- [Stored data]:
============

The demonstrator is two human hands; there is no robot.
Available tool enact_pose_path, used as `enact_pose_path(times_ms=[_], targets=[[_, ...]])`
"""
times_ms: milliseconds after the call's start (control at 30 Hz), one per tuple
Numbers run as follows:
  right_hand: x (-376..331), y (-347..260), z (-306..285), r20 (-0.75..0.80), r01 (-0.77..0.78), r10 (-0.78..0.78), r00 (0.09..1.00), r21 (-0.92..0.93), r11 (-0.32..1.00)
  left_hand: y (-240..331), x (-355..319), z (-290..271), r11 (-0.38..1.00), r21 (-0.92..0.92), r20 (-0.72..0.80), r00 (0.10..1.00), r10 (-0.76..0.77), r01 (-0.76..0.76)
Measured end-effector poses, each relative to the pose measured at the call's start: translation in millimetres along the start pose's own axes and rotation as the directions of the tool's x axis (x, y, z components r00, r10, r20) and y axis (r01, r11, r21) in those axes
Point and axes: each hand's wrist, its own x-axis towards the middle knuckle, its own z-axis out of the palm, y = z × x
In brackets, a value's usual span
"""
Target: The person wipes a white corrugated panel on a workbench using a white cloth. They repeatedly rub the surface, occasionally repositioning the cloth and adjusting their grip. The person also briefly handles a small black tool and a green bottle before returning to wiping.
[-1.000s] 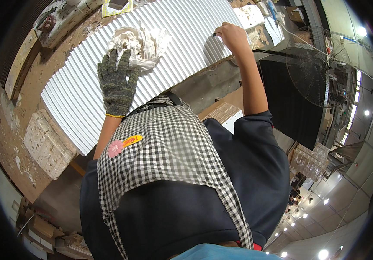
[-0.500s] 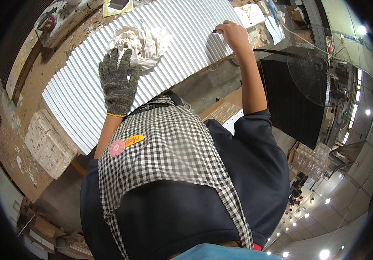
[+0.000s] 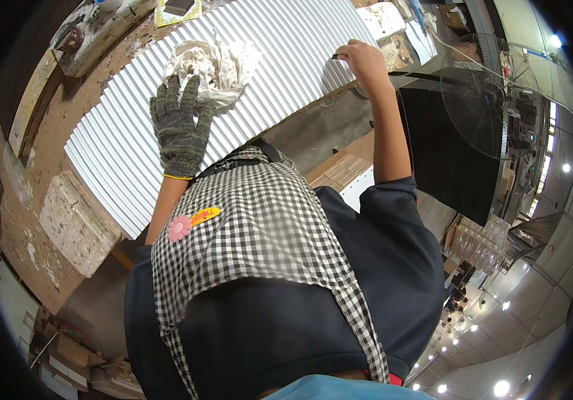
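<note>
My left hand (image 3: 180,127), in a dark grey-green knitted glove, lies flat with its fingers stretched out on a row of white strips (image 3: 286,47) set side by side. Its fingertips touch a crumpled white cloth (image 3: 236,63) on top of the strips. My bare right hand (image 3: 361,59) is closed in a pinch over the right part of the row, close to its near edge. Between thumb and fingers a small dark piece (image 3: 335,57) sticks out; most of it is hidden, so its kind cannot be told.
A paint-spattered workbench (image 3: 26,227) carries the strips. On it lie a stained block (image 3: 76,223) at left and a yellow-edged card (image 3: 178,11) at the far side. Toward the right are a large black panel (image 3: 446,147) and a caged fan (image 3: 476,97).
My right hand has shifted slightly nearer and to the right along the strips, still pinching the dark piece. The left hand and the cloth have hardly moved.
</note>
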Motion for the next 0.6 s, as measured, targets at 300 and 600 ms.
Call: enact_pose_path(times_ms=[300,600], targets=[[-12,10,0,-0.045,-0.016,0.018,0.999,0.038,0.999,1,0,-1,1.000,-0.003,0.017,1.000,-0.001,0.001],[-6,4,13,-0.026,0.025,-0.026,0.999,-0.050,0.998,1,2,-3,1.000,-0.021,0.020,1.000,-0.003,0.003]])
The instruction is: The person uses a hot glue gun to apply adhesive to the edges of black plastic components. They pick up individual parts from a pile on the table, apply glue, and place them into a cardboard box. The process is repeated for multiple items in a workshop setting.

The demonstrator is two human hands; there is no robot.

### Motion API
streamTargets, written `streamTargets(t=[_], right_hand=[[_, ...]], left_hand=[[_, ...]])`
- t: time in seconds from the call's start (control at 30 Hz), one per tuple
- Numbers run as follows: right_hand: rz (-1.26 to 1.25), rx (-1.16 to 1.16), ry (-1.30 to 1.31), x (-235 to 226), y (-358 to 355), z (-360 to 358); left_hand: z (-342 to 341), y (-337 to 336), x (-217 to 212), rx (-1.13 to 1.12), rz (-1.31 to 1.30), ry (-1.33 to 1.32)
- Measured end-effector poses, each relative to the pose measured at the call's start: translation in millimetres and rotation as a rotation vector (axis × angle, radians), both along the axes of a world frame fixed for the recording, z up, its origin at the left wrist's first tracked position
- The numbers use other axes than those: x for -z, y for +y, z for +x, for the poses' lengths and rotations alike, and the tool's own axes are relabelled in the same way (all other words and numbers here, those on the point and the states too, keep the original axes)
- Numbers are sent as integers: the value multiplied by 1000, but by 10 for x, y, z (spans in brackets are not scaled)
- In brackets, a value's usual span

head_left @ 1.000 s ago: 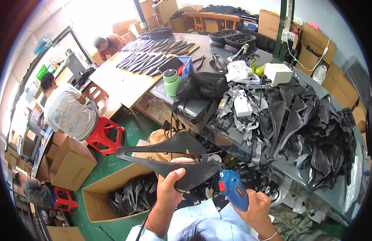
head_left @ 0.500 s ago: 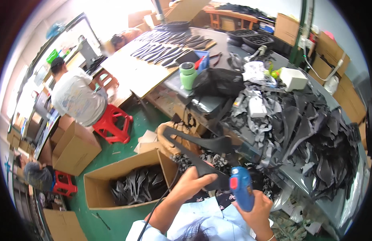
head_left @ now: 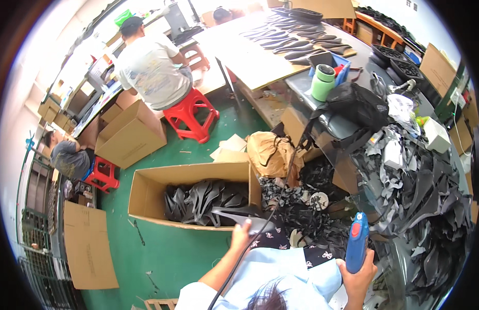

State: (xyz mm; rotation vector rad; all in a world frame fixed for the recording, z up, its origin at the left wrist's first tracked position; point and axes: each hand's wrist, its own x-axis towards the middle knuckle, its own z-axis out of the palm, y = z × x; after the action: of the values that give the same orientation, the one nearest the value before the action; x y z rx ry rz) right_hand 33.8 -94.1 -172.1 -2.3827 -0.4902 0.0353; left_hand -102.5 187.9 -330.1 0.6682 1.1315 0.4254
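My left hand (head_left: 240,241) is closed on the edge of a dark, bicycle-saddle-shaped piece (head_left: 254,222), held at the near right corner of an open cardboard box (head_left: 141,199). Inside that box lie several similar dark pieces (head_left: 204,199). On the right, my right hand (head_left: 360,275) grips a blue handheld power tool (head_left: 356,247) with a red button, its head pointing up and away. The tool is well apart from the piece. A black cable (head_left: 286,186) runs past my left arm.
Dark scraps (head_left: 322,217) heap under the grey table (head_left: 343,124), with more offcuts (head_left: 405,181) on top. A green bottle (head_left: 322,85) and black bag (head_left: 361,106) stand there. A person (head_left: 151,62) sits on a red stool (head_left: 190,116); another person (head_left: 69,157) sits farther left.
The view has swung left. My left hand has carried the dark piece away from the tool, over to the box's near edge. My right hand keeps the tool, now off to the right.
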Motion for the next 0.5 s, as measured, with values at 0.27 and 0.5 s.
streamTargets(t=[0.27,0.5], right_hand=[[-9,-56,21,-95,176,-43],[30,-79,-38,-61,78,39]], left_hand=[[-745,962,772,-268,-11,129],[601,-360,252,818,-59,-22]])
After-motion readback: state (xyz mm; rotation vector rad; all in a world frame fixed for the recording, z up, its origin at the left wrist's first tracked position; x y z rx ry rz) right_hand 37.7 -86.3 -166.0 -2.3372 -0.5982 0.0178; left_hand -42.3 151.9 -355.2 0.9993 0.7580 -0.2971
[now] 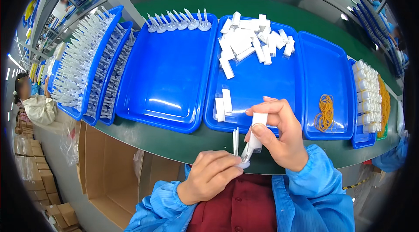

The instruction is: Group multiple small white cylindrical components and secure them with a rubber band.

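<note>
Close in front of my body, my left hand (pixel 208 175) is closed around the round base of a white plastic part with thin upright prongs (pixel 236 141). My right hand (pixel 283 136) pinches a small white oblong packet in clear film (pixel 259 132) between thumb and fingers. The packet is tilted, its lower end touching or right beside the pronged part; exactly how they meet cannot be made out. Beyond my hands, a blue tray (pixel 279 88) holds a heap of similar white packets (pixel 244 42). Two more packets (pixel 220 109) lie near its front left corner.
Left, another blue tray (pixel 163 79) has a row of pronged parts (pixel 179 22) along its far edge; stacked trays hold many more (pixel 83 62). Right, a tray contains orange rubber bands (pixel 324 114), beside white rolls (pixel 365 97). A cardboard box (pixel 113 175) stands below; a person (pixel 39 107) is far left.
</note>
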Tool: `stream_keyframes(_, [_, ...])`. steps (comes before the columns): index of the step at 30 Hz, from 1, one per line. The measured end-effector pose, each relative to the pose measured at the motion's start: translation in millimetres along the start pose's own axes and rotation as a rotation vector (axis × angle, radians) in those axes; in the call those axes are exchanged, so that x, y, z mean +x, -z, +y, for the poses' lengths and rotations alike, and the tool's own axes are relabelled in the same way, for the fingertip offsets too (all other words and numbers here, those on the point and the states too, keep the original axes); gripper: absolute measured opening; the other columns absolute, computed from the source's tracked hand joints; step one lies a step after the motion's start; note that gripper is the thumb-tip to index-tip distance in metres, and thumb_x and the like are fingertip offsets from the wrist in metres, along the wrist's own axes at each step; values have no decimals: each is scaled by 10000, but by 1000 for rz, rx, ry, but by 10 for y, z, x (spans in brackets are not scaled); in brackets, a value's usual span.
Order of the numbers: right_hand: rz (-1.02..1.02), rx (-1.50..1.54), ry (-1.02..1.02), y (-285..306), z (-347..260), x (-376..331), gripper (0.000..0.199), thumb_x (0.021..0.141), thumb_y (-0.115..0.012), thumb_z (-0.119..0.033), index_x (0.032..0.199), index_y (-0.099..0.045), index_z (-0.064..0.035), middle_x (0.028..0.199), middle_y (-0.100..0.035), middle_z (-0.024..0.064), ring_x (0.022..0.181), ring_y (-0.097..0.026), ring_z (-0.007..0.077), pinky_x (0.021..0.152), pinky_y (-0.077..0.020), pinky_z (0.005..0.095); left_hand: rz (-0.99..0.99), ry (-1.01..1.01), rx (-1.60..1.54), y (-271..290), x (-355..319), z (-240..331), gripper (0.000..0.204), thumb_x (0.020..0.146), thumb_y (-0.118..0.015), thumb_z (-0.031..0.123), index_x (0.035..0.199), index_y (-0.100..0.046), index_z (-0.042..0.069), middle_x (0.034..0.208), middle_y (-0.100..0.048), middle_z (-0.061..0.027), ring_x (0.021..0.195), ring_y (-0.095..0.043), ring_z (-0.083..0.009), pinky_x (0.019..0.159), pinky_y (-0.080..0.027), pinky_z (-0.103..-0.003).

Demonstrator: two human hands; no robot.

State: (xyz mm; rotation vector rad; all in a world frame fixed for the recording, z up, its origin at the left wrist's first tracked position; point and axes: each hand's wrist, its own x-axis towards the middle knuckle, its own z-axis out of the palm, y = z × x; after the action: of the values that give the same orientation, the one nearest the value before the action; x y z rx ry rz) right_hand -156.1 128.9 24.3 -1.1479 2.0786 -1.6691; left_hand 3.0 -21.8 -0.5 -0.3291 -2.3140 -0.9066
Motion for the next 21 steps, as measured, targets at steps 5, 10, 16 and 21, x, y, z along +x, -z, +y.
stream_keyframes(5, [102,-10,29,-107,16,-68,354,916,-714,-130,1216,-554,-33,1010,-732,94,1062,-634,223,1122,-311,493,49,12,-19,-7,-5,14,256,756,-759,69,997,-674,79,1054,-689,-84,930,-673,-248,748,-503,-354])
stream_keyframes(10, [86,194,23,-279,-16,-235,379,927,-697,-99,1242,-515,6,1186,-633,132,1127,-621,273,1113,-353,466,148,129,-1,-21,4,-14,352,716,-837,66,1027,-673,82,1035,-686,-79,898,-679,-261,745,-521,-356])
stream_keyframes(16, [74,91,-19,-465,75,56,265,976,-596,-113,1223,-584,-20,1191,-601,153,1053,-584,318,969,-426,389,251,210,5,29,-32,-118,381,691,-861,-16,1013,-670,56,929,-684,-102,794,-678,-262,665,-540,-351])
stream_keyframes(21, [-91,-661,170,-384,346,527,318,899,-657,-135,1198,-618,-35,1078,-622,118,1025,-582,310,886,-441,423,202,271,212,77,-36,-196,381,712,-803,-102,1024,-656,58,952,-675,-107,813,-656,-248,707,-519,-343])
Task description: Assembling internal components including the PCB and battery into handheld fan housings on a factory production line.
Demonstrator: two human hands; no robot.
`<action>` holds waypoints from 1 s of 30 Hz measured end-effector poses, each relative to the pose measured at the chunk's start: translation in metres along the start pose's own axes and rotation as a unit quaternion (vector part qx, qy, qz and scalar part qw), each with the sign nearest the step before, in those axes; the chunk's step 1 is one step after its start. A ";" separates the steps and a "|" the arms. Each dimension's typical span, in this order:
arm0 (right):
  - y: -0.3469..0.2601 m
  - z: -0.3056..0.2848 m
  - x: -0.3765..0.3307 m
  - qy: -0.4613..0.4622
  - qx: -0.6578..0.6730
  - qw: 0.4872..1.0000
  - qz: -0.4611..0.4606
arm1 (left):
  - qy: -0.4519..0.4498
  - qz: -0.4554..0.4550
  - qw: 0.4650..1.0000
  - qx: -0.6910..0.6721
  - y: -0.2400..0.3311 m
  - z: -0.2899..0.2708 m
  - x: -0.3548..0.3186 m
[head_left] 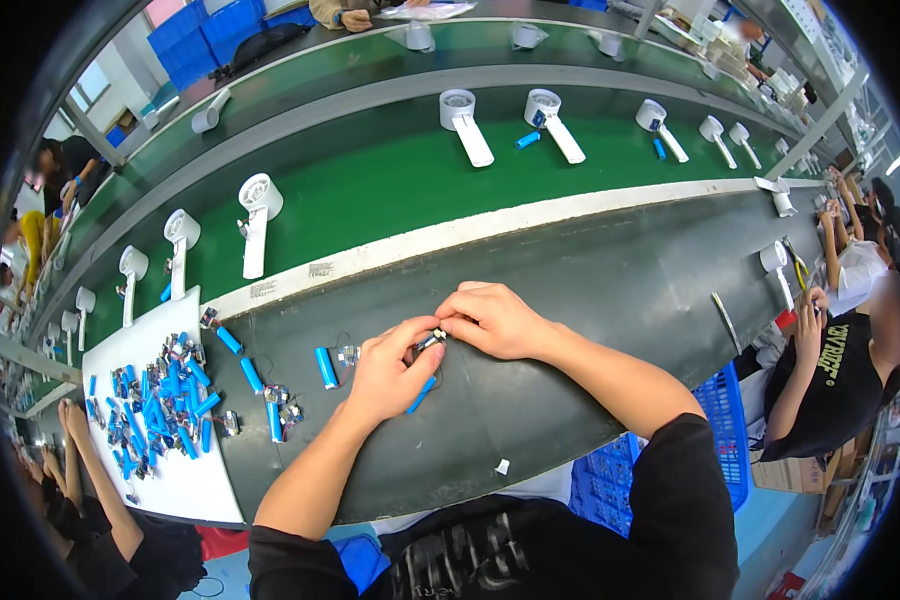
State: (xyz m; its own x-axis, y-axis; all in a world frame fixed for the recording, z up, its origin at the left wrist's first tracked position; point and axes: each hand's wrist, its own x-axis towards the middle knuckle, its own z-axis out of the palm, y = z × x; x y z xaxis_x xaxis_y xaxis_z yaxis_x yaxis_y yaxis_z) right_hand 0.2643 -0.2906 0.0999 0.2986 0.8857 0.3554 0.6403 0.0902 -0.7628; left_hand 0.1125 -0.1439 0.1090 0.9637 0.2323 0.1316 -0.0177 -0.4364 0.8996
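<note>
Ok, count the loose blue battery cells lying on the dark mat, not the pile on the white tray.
4 lying loose: one by the tray's corner, one right of it, one below, one nearest the left hand. A fifth sits under that hand; more may be hidden.

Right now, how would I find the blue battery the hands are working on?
Look at the dark worktable below the green conveyor belt. At its middle, the left hand holds a blue battery. Other batteries lie loose; this one pokes out under the fingers.
</note>
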 end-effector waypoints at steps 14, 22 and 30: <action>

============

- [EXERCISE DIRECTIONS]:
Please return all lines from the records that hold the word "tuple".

- [THE COMPLETED TASK]:
times_ms: milliseconds after the call's start (control at 30 Hz), one per tuple
- t: time in seconds from the call's start (control at 30 Hz), one per tuple

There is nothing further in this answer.